## Goal of the exercise
Write out every entry in full. Leave nothing out.
━━━ Records for processing
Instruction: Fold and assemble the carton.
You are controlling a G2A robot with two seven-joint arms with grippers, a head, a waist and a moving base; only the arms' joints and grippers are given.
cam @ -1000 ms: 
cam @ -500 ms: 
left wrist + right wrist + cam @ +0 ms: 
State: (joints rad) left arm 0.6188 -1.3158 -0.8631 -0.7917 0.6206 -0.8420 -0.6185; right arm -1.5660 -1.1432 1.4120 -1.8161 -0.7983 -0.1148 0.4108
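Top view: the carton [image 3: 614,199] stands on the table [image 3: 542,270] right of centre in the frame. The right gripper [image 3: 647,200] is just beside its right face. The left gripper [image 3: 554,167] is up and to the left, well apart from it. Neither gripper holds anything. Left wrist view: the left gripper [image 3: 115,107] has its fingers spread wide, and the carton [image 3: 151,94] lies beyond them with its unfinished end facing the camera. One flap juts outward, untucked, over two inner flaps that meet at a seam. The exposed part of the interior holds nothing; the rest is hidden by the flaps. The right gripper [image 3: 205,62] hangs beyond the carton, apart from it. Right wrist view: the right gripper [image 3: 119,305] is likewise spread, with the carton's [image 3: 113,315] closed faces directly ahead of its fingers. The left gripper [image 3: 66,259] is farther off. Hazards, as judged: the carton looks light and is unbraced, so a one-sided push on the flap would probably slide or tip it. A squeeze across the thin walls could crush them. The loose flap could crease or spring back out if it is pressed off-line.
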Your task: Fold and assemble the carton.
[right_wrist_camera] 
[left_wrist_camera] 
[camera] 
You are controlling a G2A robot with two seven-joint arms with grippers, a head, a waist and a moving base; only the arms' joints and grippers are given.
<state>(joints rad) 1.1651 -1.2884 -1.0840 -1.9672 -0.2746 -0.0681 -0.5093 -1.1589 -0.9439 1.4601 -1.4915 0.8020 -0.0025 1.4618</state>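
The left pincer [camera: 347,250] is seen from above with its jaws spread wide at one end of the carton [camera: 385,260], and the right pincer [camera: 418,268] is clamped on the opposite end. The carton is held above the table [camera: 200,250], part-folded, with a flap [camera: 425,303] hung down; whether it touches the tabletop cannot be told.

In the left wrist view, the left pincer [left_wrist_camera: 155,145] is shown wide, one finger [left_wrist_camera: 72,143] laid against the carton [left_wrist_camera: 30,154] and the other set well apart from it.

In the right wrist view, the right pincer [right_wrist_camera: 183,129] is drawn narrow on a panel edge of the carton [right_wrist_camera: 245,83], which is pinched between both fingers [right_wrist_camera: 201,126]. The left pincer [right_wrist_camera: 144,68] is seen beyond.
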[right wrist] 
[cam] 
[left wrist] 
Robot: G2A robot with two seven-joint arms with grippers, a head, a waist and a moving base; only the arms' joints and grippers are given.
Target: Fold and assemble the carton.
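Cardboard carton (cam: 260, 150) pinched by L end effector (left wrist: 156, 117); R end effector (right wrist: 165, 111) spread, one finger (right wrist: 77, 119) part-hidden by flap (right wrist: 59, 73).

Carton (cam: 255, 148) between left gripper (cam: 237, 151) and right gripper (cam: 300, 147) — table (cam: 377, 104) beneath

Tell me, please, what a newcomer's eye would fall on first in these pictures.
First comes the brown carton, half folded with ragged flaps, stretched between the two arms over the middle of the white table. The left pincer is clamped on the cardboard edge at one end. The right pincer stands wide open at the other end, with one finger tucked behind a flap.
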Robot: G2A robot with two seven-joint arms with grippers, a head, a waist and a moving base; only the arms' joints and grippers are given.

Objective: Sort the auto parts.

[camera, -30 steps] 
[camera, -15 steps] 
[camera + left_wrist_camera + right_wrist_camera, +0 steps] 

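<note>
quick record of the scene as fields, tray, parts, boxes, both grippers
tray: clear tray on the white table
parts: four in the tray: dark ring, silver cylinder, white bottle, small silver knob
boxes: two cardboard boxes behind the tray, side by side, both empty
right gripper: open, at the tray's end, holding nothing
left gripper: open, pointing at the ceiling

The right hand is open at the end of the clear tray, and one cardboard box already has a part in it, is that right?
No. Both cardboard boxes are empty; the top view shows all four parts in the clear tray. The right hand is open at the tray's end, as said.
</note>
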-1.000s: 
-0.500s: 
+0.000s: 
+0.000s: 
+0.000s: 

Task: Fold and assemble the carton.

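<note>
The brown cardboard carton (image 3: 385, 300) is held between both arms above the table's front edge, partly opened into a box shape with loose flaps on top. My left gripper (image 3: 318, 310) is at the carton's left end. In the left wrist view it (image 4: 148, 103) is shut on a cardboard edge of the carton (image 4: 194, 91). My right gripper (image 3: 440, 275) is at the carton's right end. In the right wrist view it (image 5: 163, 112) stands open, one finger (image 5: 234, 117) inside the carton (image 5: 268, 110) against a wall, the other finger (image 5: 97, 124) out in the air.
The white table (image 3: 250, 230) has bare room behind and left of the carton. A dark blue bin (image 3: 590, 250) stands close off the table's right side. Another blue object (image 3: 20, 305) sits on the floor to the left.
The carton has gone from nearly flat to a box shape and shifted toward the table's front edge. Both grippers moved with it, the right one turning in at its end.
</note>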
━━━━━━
## Answer area
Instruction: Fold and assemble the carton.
You are controlling a G2A robot with two seven-joint arms with grippers, a head, a waist and a moving base; only the arms' joints and grippers are given.
cam @ -1000 ms: 
cam @ -500 ms: 
left wrist + right wrist + cam @ +0 ms: 
State: (joints rad) left arm 0.6188 -1.3158 -0.8631 -0.7917 0.6206 -0.8420 -0.6185; right arm -1.5660 -1.1432 1.4120 -1.8161 -0.7983 -0.1148 0.4108
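Top view: the carton [image 3: 614,199] stands on the table [image 3: 542,270] right of centre in the frame. The right gripper [image 3: 647,200] is just beside its right face. The left gripper [image 3: 554,167] is up and to the left, well apart from it. Neither gripper holds anything. Left wrist view: the left gripper [image 3: 115,107] has its fingers spread wide, and the carton [image 3: 151,94] lies beyond them with its unfinished end facing the camera. One flap juts outward, untucked, over two inner flaps that meet at a seam. The exposed part of the interior holds nothing; the rest is hidden by the flaps. The right gripper [image 3: 205,62] hangs beyond the carton, apart from it. Right wrist view: the right gripper [image 3: 119,305] is likewise spread, with the carton's [image 3: 113,315] closed faces directly ahead of its fingers. The left gripper [image 3: 66,259] is farther off. Hazards, as judged: the carton looks light and is unbraced, so a one-sided push on the flap would probably slide or tip it. A squeeze across the thin walls could crush them. The loose flap could crease or spring back out if it is pressed off-line.
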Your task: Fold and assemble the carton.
[right_wrist_camera] 
[left_wrist_camera] 
[camera] 
You are controlling a G2A robot with two seven-joint arms with grippers, a head, a waist and a moving base; only the arms' joints and grippers are given.
<state>(joints rad) 1.1651 -1.2884 -1.0840 -1.9672 -0.2746 -0.0681 -0.5093 -1.1589 -0.9439 1.4601 -1.4915 0.8020 -0.0025 1.4618</state>
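The left pincer [camera: 347,250] is seen from above with its jaws spread wide at one end of the carton [camera: 385,260], and the right pincer [camera: 418,268] is clamped on the opposite end. The carton is held above the table [camera: 200,250], part-folded, with a flap [camera: 425,303] hung down; whether it touches the tabletop cannot be told.

In the left wrist view, the left pincer [left_wrist_camera: 155,145] is shown wide, one finger [left_wrist_camera: 72,143] laid against the carton [left_wrist_camera: 30,154] and the other set well apart from it.

In the right wrist view, the right pincer [right_wrist_camera: 183,129] is drawn narrow on a panel edge of the carton [right_wrist_camera: 245,83], which is pinched between both fingers [right_wrist_camera: 201,126]. The left pincer [right_wrist_camera: 144,68] is seen beyond.
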[right wrist] 
[cam] 
[left wrist] 
Robot: G2A robot with two seven-joint arms with grippers, a head, a waist and a moving base; only the arms' joints and grippers are given.
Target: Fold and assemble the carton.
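Cardboard carton (cam: 260, 150) pinched by L end effector (left wrist: 156, 117); R end effector (right wrist: 165, 111) spread, one finger (right wrist: 77, 119) part-hidden by flap (right wrist: 59, 73).

Carton (cam: 255, 148) between left gripper (cam: 237, 151) and right gripper (cam: 300, 147) — table (cam: 377, 104) beneath

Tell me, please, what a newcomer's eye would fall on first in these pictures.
First comes the brown carton, half folded with ragged flaps, stretched between the two arms over the middle of the white table. The left pincer is clamped on the cardboard edge at one end. The right pincer stands wide open at the other end, with one finger tucked behind a flap.
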Robot: G2A robot with two seven-joint arms with grippers, a head, a waist and a moving base; only the arms' joints and grippers are given.

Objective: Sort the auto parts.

[camera, -30 steps] 
[camera, -15 steps] 
[camera + left_wrist_camera + right_wrist_camera, +0 steps] 

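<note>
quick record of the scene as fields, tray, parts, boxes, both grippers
tray: clear tray on the white table
parts: four in the tray: dark ring, silver cylinder, white bottle, small silver knob
boxes: two cardboard boxes behind the tray, side by side, both empty
right gripper: open, at the tray's end, holding nothing
left gripper: open, pointing at the ceiling

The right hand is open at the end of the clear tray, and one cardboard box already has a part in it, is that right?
No. Both cardboard boxes are empty; the top view shows all four parts in the clear tray. The right hand is open at the tray's end, as said.
</note>
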-1.000s: 
-0.500s: 
+0.000s: 
+0.000s: 
+0.000s: 

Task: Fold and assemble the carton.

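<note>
The brown cardboard carton (image 3: 385, 300) is held between both arms above the table's front edge, partly opened into a box shape with loose flaps on top. My left gripper (image 3: 318, 310) is at the carton's left end. In the left wrist view it (image 4: 148, 103) is shut on a cardboard edge of the carton (image 4: 194, 91). My right gripper (image 3: 440, 275) is at the carton's right end. In the right wrist view it (image 5: 163, 112) stands open, one finger (image 5: 234, 117) inside the carton (image 5: 268, 110) against a wall, the other finger (image 5: 97, 124) out in the air.
The white table (image 3: 250, 230) has bare room behind and left of the carton. A dark blue bin (image 3: 590, 250) stands close off the table's right side. Another blue object (image 3: 20, 305) sits on the floor to the left.
The carton has gone from nearly flat to a box shape and shifted toward the table's front edge. Both grippers moved with it, the right one turning in at its end.
</note>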

This answer leaves nothing further to address.